• **Problem description**
Some entries follow. Reproduce exactly the lines starting at the one with "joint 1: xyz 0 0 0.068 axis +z" and stopping after the one with "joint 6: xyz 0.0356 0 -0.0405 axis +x".

[Extracted data entries]
↓↓↓
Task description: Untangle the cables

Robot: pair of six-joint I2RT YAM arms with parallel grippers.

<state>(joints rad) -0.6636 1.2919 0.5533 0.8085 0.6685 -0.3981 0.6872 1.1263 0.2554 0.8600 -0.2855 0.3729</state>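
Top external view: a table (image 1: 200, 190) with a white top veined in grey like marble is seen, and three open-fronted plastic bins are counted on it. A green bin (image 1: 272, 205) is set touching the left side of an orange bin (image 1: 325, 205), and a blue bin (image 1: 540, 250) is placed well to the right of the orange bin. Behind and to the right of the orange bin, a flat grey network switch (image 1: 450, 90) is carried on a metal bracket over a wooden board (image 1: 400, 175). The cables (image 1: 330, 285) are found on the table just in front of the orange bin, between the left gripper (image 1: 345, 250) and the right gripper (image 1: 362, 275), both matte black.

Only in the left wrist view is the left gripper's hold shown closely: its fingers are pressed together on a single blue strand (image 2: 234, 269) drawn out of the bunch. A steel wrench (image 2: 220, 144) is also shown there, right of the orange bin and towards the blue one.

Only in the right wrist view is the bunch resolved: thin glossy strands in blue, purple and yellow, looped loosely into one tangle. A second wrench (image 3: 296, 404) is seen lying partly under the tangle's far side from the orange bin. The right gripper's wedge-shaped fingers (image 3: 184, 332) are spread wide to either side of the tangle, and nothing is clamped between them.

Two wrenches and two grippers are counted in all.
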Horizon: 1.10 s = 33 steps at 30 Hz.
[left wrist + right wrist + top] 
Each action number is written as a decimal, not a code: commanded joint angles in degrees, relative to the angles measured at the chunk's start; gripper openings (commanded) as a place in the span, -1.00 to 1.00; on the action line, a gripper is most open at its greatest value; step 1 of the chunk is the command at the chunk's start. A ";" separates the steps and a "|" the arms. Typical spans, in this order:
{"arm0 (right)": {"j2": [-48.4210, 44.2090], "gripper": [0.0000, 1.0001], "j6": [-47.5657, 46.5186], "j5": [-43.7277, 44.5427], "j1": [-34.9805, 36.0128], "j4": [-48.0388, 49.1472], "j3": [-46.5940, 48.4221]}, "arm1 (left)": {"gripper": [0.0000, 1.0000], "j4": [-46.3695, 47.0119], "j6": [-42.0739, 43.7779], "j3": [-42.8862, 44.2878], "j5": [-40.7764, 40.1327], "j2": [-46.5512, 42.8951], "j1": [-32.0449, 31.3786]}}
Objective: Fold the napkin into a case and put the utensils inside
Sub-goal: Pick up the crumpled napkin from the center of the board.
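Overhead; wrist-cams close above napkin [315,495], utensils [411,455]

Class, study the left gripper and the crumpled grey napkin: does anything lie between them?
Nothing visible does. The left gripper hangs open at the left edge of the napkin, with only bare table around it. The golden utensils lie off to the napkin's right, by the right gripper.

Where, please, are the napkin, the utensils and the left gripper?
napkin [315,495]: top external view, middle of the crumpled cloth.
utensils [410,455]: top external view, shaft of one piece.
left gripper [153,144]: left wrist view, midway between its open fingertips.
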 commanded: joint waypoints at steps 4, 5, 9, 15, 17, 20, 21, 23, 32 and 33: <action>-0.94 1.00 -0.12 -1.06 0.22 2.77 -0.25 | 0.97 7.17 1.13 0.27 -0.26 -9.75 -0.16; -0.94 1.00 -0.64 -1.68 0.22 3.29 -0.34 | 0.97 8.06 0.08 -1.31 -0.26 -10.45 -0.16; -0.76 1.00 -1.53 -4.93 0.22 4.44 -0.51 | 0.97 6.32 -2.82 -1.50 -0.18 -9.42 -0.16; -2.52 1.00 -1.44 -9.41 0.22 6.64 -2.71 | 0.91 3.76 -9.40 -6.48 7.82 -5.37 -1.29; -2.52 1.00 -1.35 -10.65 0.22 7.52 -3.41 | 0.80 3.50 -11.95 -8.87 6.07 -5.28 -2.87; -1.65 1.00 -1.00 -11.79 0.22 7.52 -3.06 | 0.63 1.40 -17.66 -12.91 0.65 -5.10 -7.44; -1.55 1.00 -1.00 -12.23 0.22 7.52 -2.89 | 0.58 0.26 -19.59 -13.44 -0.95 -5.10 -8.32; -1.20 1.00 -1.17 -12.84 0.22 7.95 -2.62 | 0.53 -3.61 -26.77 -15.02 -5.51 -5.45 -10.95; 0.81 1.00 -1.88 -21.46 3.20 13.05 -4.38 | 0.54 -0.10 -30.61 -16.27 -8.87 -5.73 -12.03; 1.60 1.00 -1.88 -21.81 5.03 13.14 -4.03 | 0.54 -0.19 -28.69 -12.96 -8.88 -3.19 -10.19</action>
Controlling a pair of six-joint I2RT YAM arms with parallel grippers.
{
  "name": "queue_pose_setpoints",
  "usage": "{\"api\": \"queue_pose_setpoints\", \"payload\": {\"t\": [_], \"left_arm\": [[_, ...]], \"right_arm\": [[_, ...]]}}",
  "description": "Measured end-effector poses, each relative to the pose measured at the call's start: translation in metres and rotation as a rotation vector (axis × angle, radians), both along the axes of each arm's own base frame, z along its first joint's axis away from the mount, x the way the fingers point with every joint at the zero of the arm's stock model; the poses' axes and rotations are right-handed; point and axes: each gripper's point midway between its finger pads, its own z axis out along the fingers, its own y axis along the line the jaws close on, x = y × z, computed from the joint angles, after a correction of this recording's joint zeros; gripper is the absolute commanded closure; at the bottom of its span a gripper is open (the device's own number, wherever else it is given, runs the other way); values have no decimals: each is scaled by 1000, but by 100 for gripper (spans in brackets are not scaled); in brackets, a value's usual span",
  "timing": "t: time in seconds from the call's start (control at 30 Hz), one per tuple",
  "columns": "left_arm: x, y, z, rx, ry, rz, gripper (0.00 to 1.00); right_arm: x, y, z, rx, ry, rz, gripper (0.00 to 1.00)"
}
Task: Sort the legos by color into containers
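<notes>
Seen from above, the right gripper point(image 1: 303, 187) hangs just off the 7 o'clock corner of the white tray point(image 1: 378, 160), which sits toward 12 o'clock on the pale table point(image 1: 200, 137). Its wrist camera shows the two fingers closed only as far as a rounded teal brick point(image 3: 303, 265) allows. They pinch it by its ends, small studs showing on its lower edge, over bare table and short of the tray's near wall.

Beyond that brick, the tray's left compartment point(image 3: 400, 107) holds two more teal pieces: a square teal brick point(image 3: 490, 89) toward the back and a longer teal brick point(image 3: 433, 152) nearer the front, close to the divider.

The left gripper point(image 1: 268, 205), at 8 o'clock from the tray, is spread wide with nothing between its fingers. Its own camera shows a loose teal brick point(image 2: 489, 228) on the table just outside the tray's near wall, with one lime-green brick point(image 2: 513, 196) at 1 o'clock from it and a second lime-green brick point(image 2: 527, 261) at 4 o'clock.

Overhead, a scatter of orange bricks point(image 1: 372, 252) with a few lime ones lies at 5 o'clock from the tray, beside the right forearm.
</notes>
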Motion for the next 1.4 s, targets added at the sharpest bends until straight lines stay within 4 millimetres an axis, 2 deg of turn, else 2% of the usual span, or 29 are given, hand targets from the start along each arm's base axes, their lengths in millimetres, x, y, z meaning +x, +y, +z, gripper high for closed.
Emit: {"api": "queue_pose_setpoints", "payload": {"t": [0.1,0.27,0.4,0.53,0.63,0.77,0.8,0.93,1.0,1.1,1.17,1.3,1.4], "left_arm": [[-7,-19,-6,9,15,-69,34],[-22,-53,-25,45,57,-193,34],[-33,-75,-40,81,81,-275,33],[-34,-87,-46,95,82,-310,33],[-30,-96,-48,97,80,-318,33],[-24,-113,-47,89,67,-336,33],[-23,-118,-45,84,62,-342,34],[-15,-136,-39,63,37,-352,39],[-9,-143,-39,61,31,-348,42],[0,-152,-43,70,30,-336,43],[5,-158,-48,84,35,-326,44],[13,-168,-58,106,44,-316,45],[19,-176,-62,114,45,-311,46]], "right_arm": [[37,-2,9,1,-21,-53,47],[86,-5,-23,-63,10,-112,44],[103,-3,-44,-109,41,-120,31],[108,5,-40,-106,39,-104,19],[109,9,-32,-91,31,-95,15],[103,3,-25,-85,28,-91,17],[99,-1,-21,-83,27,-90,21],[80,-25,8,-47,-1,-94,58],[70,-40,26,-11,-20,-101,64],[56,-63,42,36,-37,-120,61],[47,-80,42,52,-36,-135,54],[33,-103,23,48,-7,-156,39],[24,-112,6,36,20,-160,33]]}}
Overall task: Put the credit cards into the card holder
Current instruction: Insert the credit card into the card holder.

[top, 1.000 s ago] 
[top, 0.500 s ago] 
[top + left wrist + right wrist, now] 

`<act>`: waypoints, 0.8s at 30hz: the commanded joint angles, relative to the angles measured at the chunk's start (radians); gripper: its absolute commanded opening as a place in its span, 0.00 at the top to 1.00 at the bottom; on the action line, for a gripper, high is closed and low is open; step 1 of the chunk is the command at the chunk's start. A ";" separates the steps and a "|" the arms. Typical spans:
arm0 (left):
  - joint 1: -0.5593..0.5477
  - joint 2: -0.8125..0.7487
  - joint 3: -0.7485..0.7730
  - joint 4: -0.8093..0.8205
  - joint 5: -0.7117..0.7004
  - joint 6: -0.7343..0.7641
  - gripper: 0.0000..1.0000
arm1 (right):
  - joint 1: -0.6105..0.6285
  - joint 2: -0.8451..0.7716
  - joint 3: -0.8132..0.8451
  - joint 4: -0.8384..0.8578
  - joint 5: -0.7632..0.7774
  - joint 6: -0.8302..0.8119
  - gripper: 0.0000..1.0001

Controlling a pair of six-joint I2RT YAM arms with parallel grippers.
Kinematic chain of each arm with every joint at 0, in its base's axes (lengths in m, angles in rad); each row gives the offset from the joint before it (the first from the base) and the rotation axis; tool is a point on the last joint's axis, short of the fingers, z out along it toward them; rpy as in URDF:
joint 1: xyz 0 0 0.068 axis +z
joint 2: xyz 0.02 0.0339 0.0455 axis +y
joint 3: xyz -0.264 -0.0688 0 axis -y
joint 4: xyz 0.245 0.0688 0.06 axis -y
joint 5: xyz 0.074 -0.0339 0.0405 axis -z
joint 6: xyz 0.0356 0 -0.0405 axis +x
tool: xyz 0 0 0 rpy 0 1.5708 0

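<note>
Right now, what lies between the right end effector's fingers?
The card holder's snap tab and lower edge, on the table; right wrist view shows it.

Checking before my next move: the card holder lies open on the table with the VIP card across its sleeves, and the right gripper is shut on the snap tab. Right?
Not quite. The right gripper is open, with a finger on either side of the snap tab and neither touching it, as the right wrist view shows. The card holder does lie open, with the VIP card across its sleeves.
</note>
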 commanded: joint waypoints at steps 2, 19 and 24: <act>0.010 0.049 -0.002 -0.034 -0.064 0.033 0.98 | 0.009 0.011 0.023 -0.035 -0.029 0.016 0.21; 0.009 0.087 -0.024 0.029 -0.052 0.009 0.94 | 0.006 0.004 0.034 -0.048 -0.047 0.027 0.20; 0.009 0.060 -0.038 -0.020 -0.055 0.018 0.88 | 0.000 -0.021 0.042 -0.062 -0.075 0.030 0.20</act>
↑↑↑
• **Response to the task**
joint 1: xyz 0 0 0.068 axis +z
joint 2: xyz 0.02 0.0339 0.0455 axis +y
joint 3: xyz -0.264 -0.0688 0 axis -y
joint 4: xyz 0.245 0.0688 0.06 axis -y
joint 5: xyz 0.074 -0.0339 0.0405 axis -z
joint 6: xyz 0.0356 0 -0.0405 axis +x

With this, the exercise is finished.